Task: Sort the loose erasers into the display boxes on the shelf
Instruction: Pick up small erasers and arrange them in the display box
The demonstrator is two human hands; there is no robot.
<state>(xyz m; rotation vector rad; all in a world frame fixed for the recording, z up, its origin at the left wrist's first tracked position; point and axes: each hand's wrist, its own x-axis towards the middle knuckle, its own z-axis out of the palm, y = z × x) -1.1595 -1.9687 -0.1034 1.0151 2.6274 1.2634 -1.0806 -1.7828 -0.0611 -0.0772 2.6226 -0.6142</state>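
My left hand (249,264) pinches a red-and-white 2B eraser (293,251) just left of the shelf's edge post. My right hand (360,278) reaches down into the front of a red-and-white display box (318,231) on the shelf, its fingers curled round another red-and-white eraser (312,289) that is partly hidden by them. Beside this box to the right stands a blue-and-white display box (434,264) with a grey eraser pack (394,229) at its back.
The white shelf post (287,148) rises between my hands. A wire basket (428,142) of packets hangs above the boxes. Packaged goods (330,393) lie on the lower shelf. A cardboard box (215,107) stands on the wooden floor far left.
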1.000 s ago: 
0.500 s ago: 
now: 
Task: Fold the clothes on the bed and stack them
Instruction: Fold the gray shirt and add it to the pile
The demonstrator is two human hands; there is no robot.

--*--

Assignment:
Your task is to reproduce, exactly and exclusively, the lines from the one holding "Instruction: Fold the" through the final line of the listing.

Solution:
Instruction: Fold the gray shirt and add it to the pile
The demonstrator is two human hands; there is no robot.

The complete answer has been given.